Task item →
Where an entry below contains an image, skip the image and reproduce the rest exactly.
─── Records supplied ───
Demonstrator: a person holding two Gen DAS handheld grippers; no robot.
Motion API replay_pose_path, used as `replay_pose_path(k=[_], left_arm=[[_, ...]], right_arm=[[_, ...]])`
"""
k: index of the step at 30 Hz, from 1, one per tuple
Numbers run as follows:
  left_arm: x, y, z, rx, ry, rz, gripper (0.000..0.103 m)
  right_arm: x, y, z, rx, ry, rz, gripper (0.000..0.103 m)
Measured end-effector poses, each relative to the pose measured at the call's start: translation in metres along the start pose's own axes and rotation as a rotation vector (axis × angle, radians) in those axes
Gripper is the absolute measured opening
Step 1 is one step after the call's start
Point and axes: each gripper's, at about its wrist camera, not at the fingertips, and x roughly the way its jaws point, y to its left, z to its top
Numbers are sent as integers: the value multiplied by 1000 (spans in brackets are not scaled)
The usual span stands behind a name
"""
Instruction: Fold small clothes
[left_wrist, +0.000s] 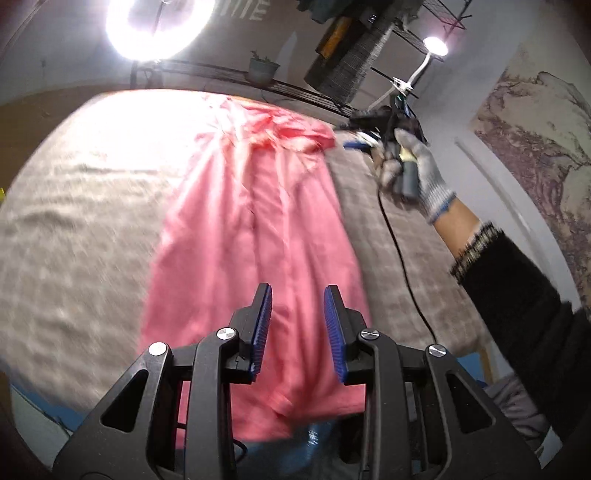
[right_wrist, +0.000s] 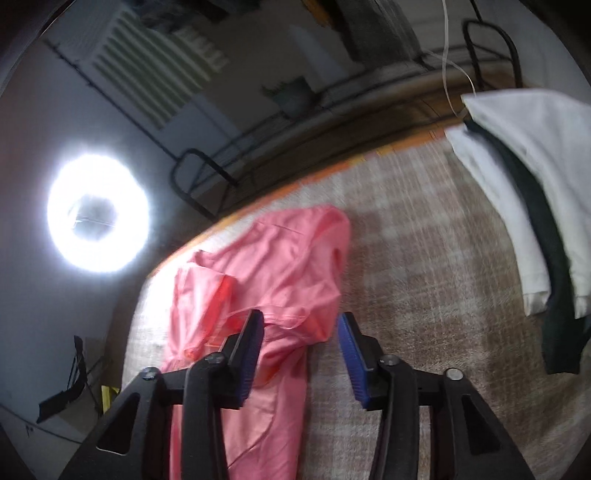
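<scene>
Item 1, nearest: left gripper (left_wrist: 297, 295), jaws apart and holding nothing, poised over the near hem of the pink garment (left_wrist: 251, 229). The hem hangs at the table's near edge, at 6 o'clock in the left wrist view.

Item 2: pink garment, a small top or dress, lying lengthwise on the beige checked table cover (left_wrist: 74, 221), running from 6 o'clock up to 12 o'clock. It appears folded once along its length into a narrow strip; the body lies fairly flat, with creases.

Item 3: far end of the garment, sleeves and neckline bunched and rumpled, at about 12 o'clock in the left view. Not yet smoothed.

Item 4: right gripper (right_wrist: 301, 321), jaws apart, empty, at the garment's far right corner; held by a gloved hand (left_wrist: 413, 166) at 2 o'clock in the left view. The frames are blurred.

Item 5: white and dark cloths (right_wrist: 524, 206) at 2 o'clock in the right view, well apart from the pink garment; whether they are finished folds cannot be told.

Item 6, farthest: ring lamp (right_wrist: 98, 218).

Status, by judgement: lengthwise fold seemingly done; sleeve end to tidy and crosswise folds left.
</scene>
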Motion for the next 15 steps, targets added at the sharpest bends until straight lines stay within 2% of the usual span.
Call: replay_pose_path(k=[4,5,6,8,13,15], left_arm=[[-7,22,27,-19,-47,47,29],[-8,25,32,-24,-62,54,29],[-10,29,34,-35,-77,51,29],[-10,34,35,-61,-78,31,29],[1,31,31,-54,-22,-9,29],[3,31,31,-51,-18,-15,29]], right_arm=[[21,-3,2,23,39,1,44],[26,0,3,13,48,-2,36],[29,3,4,-8,53,-17,17],[32,9,9,-57,46,-46,3],[21,34,29,-119,-24,-12,1],[25,57,37,-195,-24,-14,1]])
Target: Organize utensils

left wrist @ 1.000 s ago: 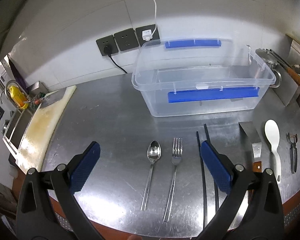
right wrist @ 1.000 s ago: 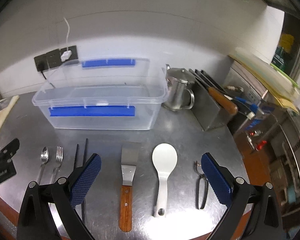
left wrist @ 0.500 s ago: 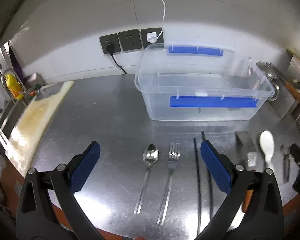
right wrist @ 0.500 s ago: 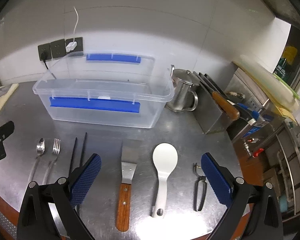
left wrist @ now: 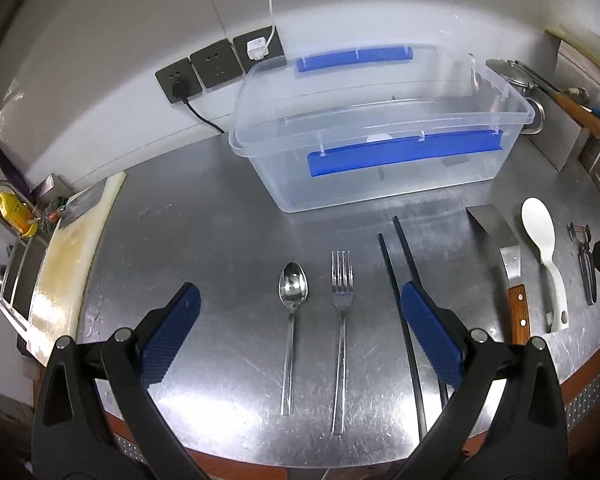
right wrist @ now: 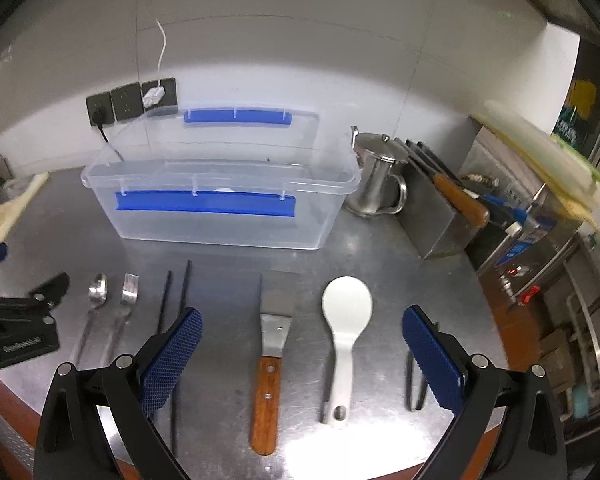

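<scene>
Seen from the left wrist, the left gripper (left wrist: pixel 298 338) hangs above the near edge of the steel counter (left wrist: pixel 204 240) with its blue, dimpled pads spread wide and nothing between them. Framed in that gap lie the spoon (left wrist: pixel 292 312) and, just beside it, the fork (left wrist: pixel 342 320), both polished metal with long thin handles running toward the camera. The black chopsticks (left wrist: pixel 400 280), two slim straight sticks, pass under the right-hand pad. Behind them stands the clear plastic bin (left wrist: pixel 380 172), rectangular with rounded corners and blue clip handles on its long sides; it holds no utensils. From the right wrist, the right gripper (right wrist: pixel 302 354) is likewise wide open and empty-handed over the scratched, reflective counter. Between its pads lie the spatula (right wrist: pixel 270 352), a flat steel blade on a riveted wooden handle, and the white rice paddle (right wrist: pixel 344 332), smooth plastic with a round head and a hole in its handle end. The dark peeler (right wrist: pixel 414 384) lies partly hidden behind the right pad.
</scene>
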Available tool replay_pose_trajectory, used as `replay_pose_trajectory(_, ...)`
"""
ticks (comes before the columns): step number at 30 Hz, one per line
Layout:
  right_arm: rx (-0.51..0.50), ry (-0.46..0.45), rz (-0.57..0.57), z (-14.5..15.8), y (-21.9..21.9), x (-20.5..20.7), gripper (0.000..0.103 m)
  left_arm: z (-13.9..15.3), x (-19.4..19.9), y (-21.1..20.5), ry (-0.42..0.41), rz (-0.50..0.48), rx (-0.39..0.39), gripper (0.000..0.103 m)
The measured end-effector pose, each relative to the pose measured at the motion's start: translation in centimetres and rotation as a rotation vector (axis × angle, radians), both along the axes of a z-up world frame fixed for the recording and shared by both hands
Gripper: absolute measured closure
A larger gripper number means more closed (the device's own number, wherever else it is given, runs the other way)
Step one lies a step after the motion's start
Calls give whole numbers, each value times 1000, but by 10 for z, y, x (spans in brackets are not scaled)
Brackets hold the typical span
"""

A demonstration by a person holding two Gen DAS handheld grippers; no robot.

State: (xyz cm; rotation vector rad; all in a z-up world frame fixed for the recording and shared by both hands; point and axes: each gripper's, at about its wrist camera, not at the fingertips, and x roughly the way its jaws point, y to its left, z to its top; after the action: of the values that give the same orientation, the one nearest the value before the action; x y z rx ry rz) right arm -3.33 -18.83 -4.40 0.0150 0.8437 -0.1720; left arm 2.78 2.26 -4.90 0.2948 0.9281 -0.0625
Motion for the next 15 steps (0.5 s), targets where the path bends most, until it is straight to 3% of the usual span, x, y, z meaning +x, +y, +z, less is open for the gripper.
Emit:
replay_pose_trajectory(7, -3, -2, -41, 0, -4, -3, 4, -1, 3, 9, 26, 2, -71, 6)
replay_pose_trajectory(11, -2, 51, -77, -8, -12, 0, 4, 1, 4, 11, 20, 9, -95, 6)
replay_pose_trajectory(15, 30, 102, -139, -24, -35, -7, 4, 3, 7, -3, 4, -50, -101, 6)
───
Response to the exercise →
Demonstrator: a person holding two Gen DAS handheld grippers; no robot.
Motion API replay_pose_path, used as `replay_pose_path(k=[_], left_arm=[[_, ...]], right_arm=[[_, ...]])`
"""
k: index of the step at 30 Hz, from 1, one per tuple
Numbers run as follows:
  left_arm: x, y, z, rx, ry, rz, gripper (0.000..0.103 m)
  right_arm: x, y, z, rx, ry, rz, gripper (0.000..0.103 m)
Measured end-effector poses, each relative to the pose measured at the call's start: translation in metres along the start pose's own axes and rotation as a rotation vector (axis × angle, radians) in those axes
Gripper is the absolute measured opening
Step 1 is one step after the call's start
Point and axes: each gripper's, at about its wrist camera, not at the fingertips, and x roughly the way its jaws point, y to its left, z to its top
Numbers are sent as integers: the value multiplied by 1000 (spans in brackets are not scaled)
The usual span stands behind a name
"""
Instruction: Fold small clothes
[left_wrist, +0.000s] 
[right_wrist, +0.000s] 
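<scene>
Item 1, nearest: left gripper (left_wrist: 297, 295), jaws apart and holding nothing, poised over the near hem of the pink garment (left_wrist: 251, 229). The hem hangs at the table's near edge, at 6 o'clock in the left wrist view.

Item 2: pink garment, a small top or dress, lying lengthwise on the beige checked table cover (left_wrist: 74, 221), running from 6 o'clock up to 12 o'clock. It appears folded once along its length into a narrow strip; the body lies fairly flat, with creases.

Item 3: far end of the garment, sleeves and neckline bunched and rumpled, at about 12 o'clock in the left view. Not yet smoothed.

Item 4: right gripper (right_wrist: 301, 321), jaws apart, empty, at the garment's far right corner; held by a gloved hand (left_wrist: 413, 166) at 2 o'clock in the left view. The frames are blurred.

Item 5: white and dark cloths (right_wrist: 524, 206) at 2 o'clock in the right view, well apart from the pink garment; whether they are finished folds cannot be told.

Item 6, farthest: ring lamp (right_wrist: 98, 218).

Status, by judgement: lengthwise fold seemingly done; sleeve end to tidy and crosswise folds left.
</scene>
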Motion for the next 15 steps, targets added at the sharpest bends until straight lines stay within 2% of the usual span.
Call: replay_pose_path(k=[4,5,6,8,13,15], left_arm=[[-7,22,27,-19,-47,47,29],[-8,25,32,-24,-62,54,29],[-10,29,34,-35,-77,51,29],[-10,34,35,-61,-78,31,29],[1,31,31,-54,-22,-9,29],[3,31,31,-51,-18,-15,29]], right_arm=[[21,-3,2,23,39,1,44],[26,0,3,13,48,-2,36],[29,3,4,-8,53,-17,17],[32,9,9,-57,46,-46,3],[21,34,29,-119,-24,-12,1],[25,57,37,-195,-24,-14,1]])
Target: Organize utensils

left wrist @ 1.000 s ago: 
right wrist @ 1.000 s ago: 
left wrist @ 0.500 s ago: 
right wrist @ 0.500 s ago: 
left wrist @ now: 
right wrist @ now: 

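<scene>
Seen from the left wrist, the left gripper (left wrist: pixel 298 338) hangs above the near edge of the steel counter (left wrist: pixel 204 240) with its blue, dimpled pads spread wide and nothing between them. Framed in that gap lie the spoon (left wrist: pixel 292 312) and, just beside it, the fork (left wrist: pixel 342 320), both polished metal with long thin handles running toward the camera. The black chopsticks (left wrist: pixel 400 280), two slim straight sticks, pass under the right-hand pad. Behind them stands the clear plastic bin (left wrist: pixel 380 172), rectangular with rounded corners and blue clip handles on its long sides; it holds no utensils. From the right wrist, the right gripper (right wrist: pixel 302 354) is likewise wide open and empty-handed over the scratched, reflective counter. Between its pads lie the spatula (right wrist: pixel 270 352), a flat steel blade on a riveted wooden handle, and the white rice paddle (right wrist: pixel 344 332), smooth plastic with a round head and a hole in its handle end. The dark peeler (right wrist: pixel 414 384) lies partly hidden behind the right pad.
</scene>
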Available tool replay_pose_trajectory, used as `replay_pose_trajectory(_, ...)`
"""
ticks (comes before the columns): step number at 30 Hz, one per line
Layout:
  right_arm: rx (-0.51..0.50), ry (-0.46..0.45), rz (-0.57..0.57), z (-14.5..15.8), y (-21.9..21.9), x (-20.5..20.7), gripper (0.000..0.103 m)
  left_arm: z (-13.9..15.3), x (-19.4..19.9), y (-21.1..20.5), ry (-0.42..0.41), rz (-0.50..0.48), rx (-0.39..0.39), gripper (0.000..0.103 m)
The measured end-effector pose, each relative to the pose measured at the motion's start: translation in centimetres and rotation as a rotation vector (axis × angle, radians), both along the axes of a z-up world frame fixed for the recording and shared by both hands
Gripper: absolute measured closure
A larger gripper number means more closed (the device's own number, wherever else it is given, runs the other way)
Step one lies a step after the motion's start
Calls give whole numbers, each value times 1000, but by 10 for z, y, x (spans in brackets are not scaled)
Brackets hold the typical span
"""

A demonstration by a person holding two Gen DAS handheld grippers; no robot.

State: (xyz cm; rotation vector rad; all in a z-up world frame fixed for the recording and shared by both hands; point and axes: each gripper's, at about its wrist camera, not at the fingertips, and x roughly the way its jaws point, y to its left, z to its top; after the action: of the values that give the same orientation, the one nearest the value before the action; x y z rx ry rz) right arm -3.33 -18.83 -4.40 0.0150 0.8437 -0.1720; left arm 2.78 2.26 -4.90 0.2948 0.9281 -0.0625
Motion for the next 15 steps (0.5 s), targets where the path bends most, until it is straight to 3% of the usual span, x, y, z meaning +x, +y, +z, less is open for the gripper.
Emit:
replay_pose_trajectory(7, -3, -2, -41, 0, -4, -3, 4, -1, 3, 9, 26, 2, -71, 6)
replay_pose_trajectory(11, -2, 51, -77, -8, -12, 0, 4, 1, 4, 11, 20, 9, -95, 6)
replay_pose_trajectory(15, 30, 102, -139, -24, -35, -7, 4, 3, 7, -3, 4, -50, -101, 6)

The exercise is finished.